Go to the line in the entries below that holds "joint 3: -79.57" and repeat exactly from there through the line that holds "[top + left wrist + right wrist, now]", inclusive.

----- Material provided -----

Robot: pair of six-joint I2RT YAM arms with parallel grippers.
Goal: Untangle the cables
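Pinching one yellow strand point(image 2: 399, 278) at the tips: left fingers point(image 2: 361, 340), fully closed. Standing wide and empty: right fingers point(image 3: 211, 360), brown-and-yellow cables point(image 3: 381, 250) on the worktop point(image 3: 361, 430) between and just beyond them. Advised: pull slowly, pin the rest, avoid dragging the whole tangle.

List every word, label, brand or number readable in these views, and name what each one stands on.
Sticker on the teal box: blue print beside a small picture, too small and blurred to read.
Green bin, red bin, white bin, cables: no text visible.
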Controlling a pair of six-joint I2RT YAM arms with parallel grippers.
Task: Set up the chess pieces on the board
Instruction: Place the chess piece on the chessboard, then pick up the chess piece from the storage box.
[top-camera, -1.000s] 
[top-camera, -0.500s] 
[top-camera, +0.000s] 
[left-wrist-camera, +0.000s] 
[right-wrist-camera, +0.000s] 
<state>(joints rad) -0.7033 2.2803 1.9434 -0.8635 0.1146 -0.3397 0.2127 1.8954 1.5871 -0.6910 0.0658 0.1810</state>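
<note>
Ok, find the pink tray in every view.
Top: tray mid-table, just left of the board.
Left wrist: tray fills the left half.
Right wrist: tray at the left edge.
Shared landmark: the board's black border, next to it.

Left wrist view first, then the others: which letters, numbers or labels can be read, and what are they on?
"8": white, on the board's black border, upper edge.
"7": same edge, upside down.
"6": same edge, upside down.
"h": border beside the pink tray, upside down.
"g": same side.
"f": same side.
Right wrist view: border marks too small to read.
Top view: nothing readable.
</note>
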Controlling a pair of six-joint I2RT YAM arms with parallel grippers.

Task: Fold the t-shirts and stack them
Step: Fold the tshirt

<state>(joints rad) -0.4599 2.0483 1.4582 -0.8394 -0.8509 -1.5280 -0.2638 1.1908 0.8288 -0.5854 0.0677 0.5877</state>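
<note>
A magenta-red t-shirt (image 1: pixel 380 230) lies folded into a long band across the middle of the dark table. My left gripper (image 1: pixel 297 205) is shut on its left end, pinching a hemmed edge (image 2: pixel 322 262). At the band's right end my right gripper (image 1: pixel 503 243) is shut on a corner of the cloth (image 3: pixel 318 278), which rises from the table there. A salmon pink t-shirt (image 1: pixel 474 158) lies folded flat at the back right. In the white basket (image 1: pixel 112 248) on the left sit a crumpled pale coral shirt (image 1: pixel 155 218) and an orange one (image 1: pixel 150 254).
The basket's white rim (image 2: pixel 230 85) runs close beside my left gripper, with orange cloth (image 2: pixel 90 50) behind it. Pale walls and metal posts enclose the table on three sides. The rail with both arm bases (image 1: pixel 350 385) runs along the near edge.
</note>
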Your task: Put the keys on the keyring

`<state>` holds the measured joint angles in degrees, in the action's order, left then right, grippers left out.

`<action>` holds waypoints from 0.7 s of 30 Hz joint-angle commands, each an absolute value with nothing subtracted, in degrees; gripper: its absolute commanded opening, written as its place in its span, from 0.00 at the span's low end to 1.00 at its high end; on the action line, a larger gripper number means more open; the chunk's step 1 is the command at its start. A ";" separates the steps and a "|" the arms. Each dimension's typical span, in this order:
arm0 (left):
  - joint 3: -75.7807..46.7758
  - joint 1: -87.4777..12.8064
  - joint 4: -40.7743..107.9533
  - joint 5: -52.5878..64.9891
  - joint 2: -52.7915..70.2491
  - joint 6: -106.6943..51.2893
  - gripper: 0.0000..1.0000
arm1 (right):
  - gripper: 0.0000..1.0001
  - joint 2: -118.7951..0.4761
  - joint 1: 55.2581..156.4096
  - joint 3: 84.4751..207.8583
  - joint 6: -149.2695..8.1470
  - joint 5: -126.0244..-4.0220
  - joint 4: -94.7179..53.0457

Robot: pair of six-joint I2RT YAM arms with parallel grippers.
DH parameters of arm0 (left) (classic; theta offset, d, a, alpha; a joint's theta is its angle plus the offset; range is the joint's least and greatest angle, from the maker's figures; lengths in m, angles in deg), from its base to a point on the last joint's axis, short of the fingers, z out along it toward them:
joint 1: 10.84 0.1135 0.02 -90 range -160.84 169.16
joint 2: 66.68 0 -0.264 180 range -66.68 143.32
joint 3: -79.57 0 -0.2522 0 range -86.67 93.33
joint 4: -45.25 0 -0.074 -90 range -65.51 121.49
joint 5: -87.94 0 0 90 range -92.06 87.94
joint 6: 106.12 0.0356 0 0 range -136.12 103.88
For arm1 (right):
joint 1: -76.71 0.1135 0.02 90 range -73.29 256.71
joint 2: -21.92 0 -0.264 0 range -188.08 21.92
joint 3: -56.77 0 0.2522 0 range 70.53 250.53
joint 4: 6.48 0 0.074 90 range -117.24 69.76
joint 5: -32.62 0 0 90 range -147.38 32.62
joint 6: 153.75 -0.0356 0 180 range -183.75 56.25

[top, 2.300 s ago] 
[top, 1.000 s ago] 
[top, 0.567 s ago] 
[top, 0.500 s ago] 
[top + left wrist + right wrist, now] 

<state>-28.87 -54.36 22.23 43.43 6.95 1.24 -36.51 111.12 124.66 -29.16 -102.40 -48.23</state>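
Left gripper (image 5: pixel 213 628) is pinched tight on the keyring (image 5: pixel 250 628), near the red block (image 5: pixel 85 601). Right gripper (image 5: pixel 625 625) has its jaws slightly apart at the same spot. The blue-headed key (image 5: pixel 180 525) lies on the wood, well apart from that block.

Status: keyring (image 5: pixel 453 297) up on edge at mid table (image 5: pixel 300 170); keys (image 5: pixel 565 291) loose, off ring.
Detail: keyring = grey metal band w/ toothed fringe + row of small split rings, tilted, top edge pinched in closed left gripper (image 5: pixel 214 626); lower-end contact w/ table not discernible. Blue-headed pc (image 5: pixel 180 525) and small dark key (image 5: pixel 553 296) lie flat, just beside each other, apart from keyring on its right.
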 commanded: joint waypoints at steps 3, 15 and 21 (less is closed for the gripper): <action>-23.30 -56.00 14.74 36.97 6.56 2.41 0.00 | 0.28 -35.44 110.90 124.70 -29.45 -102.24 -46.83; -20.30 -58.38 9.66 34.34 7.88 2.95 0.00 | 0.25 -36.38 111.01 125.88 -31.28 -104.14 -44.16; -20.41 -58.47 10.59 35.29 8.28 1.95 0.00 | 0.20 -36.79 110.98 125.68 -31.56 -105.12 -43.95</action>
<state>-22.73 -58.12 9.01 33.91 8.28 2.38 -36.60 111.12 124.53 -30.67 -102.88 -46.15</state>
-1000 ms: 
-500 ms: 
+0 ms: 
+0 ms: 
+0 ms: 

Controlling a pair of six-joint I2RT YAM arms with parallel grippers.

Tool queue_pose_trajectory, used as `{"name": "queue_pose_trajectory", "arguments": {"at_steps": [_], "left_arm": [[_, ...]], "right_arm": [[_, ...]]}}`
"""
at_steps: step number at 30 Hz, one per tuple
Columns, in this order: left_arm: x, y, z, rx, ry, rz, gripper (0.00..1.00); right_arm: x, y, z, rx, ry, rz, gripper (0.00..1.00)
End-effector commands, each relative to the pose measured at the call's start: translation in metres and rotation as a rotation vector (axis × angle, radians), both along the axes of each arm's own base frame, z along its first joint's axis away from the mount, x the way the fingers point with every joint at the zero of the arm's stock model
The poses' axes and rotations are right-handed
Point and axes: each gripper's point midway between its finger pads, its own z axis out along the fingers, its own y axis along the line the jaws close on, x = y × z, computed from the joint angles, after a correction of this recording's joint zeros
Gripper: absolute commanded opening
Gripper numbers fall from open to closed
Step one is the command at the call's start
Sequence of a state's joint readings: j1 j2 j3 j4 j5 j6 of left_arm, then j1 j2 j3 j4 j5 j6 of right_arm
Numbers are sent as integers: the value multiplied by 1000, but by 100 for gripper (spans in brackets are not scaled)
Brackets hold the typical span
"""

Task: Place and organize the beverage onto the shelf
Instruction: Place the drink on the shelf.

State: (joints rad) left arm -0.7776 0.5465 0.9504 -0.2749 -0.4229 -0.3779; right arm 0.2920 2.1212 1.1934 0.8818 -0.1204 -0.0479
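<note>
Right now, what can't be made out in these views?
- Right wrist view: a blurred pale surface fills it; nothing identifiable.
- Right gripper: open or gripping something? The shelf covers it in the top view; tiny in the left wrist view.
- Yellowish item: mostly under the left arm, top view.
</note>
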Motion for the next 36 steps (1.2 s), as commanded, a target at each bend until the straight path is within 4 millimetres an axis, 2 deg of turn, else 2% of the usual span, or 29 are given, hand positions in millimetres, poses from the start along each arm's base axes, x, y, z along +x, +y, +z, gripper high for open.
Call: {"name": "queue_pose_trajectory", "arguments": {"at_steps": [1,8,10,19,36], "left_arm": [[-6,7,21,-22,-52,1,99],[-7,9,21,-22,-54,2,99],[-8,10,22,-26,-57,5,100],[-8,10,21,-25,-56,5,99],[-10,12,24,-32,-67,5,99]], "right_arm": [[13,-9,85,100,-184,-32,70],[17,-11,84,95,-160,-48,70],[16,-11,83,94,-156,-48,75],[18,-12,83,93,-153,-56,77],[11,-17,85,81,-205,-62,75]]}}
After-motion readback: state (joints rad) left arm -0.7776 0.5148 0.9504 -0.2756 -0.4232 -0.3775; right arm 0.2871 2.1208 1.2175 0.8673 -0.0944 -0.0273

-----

▸ Solved problem
joint 3: -79.57 0 -0.2522 0 range -86.67 93.33
joint 4: -45.25 0 -0.074 -90 range -65.51 121.49
joint 5: -87.94 0 0 90 range -92.06 87.94
joint 6: 106.12 0.0356 0 0 range -136.12 103.88
For arm1 (right):
joint 1: -76.71 0.1135 0.02 90 range -73.29 256.71
joint 2: -21.92 0 -0.264 0 range -188.08 21.92
joint 3: -56.77 0 0.2522 0 range 70.53 250.53
joint 4: 6.48 0 0.074 90 range -117.24 69.76
joint 5: -32.62 0 0 90 range -147.38 32.62
joint 6: 153.75 -0.0356 0 180 range -183.75 56.25

[top, 2.300 s ago] 
[top, 1.000 s ago] 
[top, 0.567 s ago] 
[top, 0.500 s ago] 
[top + left wrist + right wrist, now] 

The generated output is now complete.